FIRENZE: VALLEY OF GENIUS & REBIRTH
HOME TO THE WORKS OF THE GREAT MASTERS MICHELANGELO, DA VINCI, GIOTTO, BRUNELLESCHI, BOTTICELLI & MORE
Updated 10 April 2006

Florence (Firenze in Italian) is a city like no other: a small provincial capital with the attractions and amenities of a major metropolis, but laced with the most stunning array of artistic creations available anywhere. It is a bustling cultural and tourism center, feeding the appetite of a region for a constant inflow of new visitors and for the preservation of its golden age.

The city dates back beyond the medieval period to Roman and Etruscan times, but has lost much of that history in its evolution into one of the first great modern capitals of trade and finance.

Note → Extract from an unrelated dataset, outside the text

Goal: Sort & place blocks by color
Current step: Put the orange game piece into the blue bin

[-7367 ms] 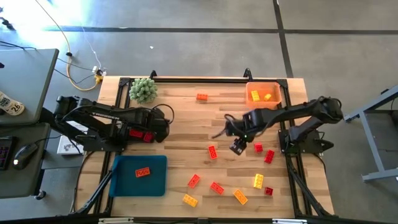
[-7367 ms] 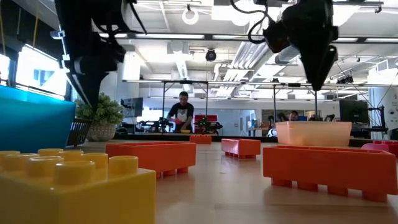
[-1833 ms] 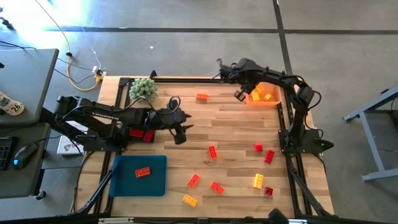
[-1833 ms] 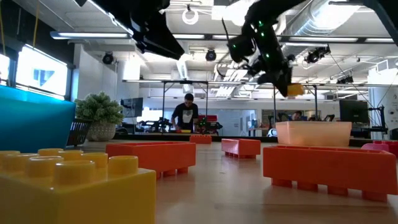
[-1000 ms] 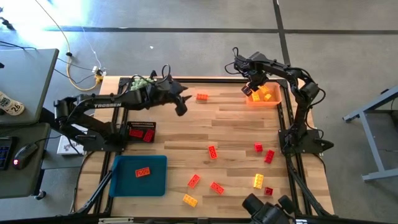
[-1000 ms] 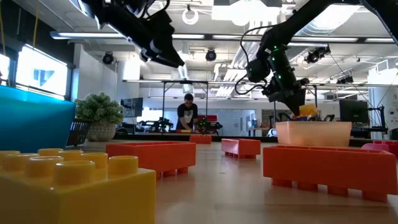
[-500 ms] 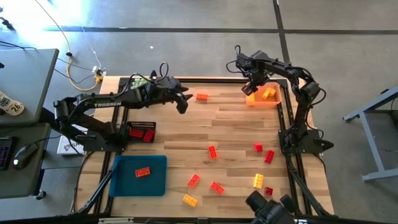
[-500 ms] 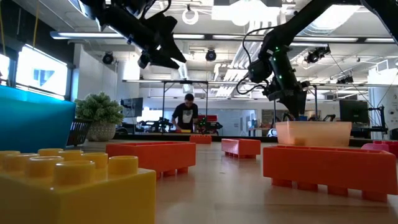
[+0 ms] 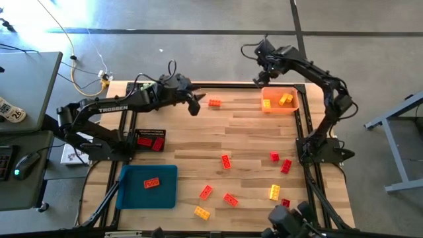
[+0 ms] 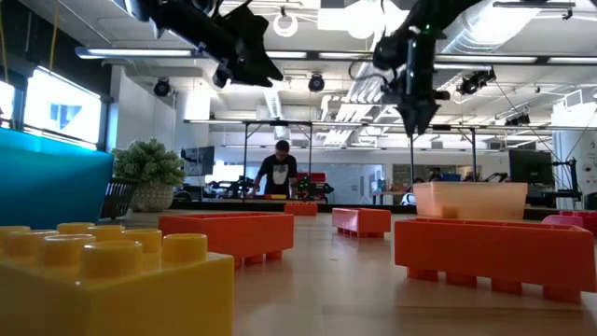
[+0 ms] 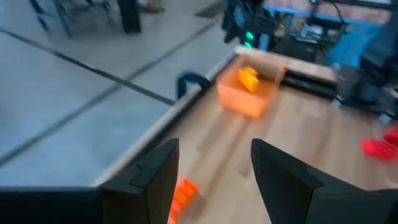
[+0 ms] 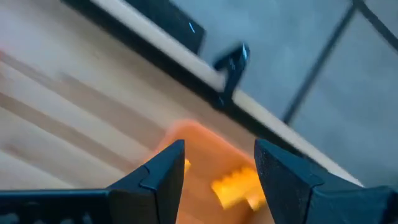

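Note:
Both grippers are open with nothing between their fingers. My right gripper [image 9: 259, 80] hangs high above the far left corner of the orange bin [image 9: 293, 108], which holds yellow blocks [image 12: 237, 180]. My left gripper [image 9: 194, 108] hovers just left of an orange-red block [image 9: 215, 102] near the far edge; that block shows below its fingers [image 11: 182, 193]. Several red and yellow blocks [image 9: 226, 160] lie flat on the near half of the table. One red block [image 9: 151, 183] lies in the blue tray [image 9: 165, 195].
A green plant ball [image 10: 149, 168] stands at the far left corner, mostly under my left arm in the high view. A black and red box [image 9: 151, 140] lies at the left edge. A dark device [image 9: 291, 218] sits at the near edge. Bare wood lies mid-table.
My right gripper has let a yellow block drop into the orange bin, then gone straight up, tipping more steeply downward. My left gripper has risen a little near the orange-red block.

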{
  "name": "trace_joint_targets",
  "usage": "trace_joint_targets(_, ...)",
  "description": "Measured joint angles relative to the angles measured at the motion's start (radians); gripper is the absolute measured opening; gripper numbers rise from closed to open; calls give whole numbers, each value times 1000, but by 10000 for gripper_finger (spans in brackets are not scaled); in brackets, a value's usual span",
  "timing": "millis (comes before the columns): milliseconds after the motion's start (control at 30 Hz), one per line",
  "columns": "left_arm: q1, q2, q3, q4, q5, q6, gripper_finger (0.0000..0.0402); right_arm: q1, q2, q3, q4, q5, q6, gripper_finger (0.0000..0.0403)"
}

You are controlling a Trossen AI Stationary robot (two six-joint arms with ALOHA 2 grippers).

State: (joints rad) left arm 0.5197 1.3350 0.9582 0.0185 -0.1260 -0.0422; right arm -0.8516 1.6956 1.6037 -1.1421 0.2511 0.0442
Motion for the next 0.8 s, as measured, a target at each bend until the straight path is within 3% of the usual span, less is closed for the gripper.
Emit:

Its cultural development is famously steeped in the spirit of the Renaissance, and so it is rare to find unaltered medieval or ancient structures.

If you're traveling in Italy and interested in seeing one of the world's premier concentrations of culture —the city's center is a UNESCO World Heritage Site—, the train system is efficient and inexpensive and you can reach Florence in a couple of hours from most cities north of Rome.

The city is also a great place to embark on trips throughout the storied region of Tuscany, to sample its wines or its landscapes, to explore its old palaces and medieval cities. An increasingly viable option is to forego the city center and take root temporarily in one of the towns nearby, in a bed and breakfast (sometimes caffeletto) and see the country as you make your way into town each day.

The city's history is varied, complex and turbulent. It spans periods of great openness and illumination and also brutal repression and upheaval. There is the high Renaissance, with its artistic and scientific explorations, but there was also the period of Savonarola, the zealot cleric who as Inquisitor tortured and killed Florentines not sufficiently counter-reformation for his tastes.

One of the city's honored residents, Galileo Galilei, was only "pardoned" in the last 10 years for the "heresy" of his science, but Savonarola and two of his henchmen were burned in the town square after finally pushing the forward-thinking city too far.

But one of Florence's less well-known but clearly fundamental innovations was in banking. It was in the 12th and 13th centuries that the city developed a strong society of merchants, craft and trade guilds, and lending and banking practices which would catapult it to prominence in coming centuries.

By the mid-13th century, Florence had minted its first fiorino, the gold coin also known in English as the florin, and which would become a standard currency for trade across the European continent. Wars and infighting among factions loyal to the Pope or the Holy Roman Emperor respectively threatened to undermine prosperity and stability throughout the region, but Florence prospered as a center for regional and continental banking interests.

The use of checks, banknotes, and even encrypted messages in sealed boxes (where messages opened without knowledge of the 'passkey' would self destruct) allowed Florentine banks to gain widespread influence. The Medici family, famous for its aggressive ascent to power and its commissioning of many of the greatest works of the Italian Renaissance, derived its fortunes from banking and the wool trade.

It was in this prosperous and commercially charged environment that in the 15th century, the ancient Greek and Roman ideal of "art for art's sake" was revived in Florentine art, for example the rich palette and visual innovations of masters like Botticelli, growing out of the landmark innovations of versatile 14th century great Giotto, whose altarpieces, icons and architecture are considered to have inaugurated many of the basic concepts of the Florentine Renaissance.